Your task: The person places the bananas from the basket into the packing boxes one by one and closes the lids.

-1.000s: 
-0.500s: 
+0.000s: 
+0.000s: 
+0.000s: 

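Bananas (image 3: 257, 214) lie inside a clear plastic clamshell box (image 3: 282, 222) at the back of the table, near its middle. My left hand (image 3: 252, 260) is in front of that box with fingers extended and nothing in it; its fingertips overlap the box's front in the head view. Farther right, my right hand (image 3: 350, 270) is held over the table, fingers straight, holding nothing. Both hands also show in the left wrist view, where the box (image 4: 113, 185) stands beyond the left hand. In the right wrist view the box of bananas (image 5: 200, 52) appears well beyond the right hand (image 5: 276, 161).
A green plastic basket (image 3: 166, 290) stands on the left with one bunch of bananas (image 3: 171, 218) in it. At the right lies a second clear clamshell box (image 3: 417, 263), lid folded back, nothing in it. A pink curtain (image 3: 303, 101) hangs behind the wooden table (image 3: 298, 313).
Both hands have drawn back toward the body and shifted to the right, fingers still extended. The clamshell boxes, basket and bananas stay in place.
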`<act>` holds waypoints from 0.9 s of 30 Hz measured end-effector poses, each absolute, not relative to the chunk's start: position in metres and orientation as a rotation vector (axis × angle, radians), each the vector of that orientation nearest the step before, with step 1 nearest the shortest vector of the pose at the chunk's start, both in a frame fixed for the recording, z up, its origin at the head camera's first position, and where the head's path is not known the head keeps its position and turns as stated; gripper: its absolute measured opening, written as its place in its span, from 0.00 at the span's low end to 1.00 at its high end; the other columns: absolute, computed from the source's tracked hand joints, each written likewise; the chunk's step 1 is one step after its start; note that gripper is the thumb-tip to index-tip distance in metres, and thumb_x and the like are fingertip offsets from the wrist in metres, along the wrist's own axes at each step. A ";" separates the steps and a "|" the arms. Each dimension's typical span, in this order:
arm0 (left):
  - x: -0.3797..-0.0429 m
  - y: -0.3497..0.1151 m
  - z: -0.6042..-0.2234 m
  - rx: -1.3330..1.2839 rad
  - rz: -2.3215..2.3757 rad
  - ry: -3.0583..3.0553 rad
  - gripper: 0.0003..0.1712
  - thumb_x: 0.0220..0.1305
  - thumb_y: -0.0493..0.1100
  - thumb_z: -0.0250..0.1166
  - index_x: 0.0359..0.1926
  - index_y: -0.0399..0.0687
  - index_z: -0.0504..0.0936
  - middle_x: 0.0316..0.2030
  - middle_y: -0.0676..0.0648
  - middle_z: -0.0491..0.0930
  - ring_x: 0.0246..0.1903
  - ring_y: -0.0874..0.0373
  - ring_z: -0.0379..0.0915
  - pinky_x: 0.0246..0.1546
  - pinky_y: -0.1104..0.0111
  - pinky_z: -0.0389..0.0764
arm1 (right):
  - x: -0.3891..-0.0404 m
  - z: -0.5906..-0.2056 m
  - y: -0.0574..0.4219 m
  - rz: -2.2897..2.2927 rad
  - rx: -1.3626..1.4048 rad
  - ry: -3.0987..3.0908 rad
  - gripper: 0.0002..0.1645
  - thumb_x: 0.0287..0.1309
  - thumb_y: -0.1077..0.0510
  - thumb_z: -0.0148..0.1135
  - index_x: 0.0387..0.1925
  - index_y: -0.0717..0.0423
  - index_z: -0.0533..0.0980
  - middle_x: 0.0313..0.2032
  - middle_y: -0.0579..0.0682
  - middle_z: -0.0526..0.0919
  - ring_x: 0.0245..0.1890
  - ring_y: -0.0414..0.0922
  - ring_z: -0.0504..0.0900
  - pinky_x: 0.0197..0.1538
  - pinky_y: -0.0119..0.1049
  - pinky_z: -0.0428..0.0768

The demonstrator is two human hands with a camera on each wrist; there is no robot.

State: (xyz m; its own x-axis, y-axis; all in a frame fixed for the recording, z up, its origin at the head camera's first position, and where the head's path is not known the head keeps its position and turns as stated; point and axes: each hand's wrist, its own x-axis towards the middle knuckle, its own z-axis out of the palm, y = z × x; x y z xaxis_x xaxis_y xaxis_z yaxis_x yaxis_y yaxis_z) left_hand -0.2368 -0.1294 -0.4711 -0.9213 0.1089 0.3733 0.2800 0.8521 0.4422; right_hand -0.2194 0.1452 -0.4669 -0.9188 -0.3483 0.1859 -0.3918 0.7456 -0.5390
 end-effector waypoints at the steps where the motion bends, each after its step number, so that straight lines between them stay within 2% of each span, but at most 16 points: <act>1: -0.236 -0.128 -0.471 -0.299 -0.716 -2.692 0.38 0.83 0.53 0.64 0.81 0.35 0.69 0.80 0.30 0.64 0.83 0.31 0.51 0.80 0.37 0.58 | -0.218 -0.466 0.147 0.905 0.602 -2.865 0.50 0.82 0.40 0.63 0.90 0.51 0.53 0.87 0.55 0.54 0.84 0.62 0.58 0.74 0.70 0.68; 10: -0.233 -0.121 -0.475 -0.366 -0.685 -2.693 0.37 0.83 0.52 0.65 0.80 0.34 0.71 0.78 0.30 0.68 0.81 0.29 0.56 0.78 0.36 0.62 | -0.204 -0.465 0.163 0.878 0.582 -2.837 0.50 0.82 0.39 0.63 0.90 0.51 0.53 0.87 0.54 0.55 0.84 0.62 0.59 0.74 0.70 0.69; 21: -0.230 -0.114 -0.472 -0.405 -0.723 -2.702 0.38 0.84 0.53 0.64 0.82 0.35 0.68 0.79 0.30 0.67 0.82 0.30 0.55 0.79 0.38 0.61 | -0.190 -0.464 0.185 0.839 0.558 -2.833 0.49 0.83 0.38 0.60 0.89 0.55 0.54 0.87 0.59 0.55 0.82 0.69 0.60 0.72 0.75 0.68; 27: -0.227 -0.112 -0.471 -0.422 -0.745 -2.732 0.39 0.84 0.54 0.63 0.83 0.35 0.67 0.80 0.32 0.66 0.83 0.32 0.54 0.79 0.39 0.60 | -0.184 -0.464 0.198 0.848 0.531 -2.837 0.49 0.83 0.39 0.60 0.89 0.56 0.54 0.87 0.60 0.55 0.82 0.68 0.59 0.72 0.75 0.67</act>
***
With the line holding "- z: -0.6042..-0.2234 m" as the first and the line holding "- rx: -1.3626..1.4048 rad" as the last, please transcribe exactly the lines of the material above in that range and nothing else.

* Answer *
  - z: -0.6042..-0.2234 m
  - rx: -1.3330..1.2839 rad
  - rz: -2.3215..2.3757 rad
  - ry: -3.0583..3.0553 rad
  - gripper: 0.0003..0.1712
  - thumb_x: 0.0220..0.1305
  - thumb_y: -0.0493..0.1100
  - thumb_z: -0.0250..0.1166
  - index_x: 0.0359..0.1926
  - index_y: -0.0399..0.0687
  - index_z: -0.0504..0.0936
  - middle_x: 0.0316..0.2030
  - middle_y: -0.0676..0.0648
  - middle_z: -0.0491..0.0930
  - ring_x: 0.0246..0.1903
  - ring_y: -0.0874..0.0373
  - ring_z: -0.0379..0.0915
  - pinky_x: 0.0246..0.1546
  - pinky_y: -0.1104..0.0111
  - pinky_z: -0.0389..0.0764
arm1 (right):
  - x: -0.3891..-0.0404 m
  - z: -0.5906..-0.2056 m
  - y: -0.0574..0.4219 m
  - rz: -2.2897..2.2927 rad
  - rx: -1.3626..1.4048 rad

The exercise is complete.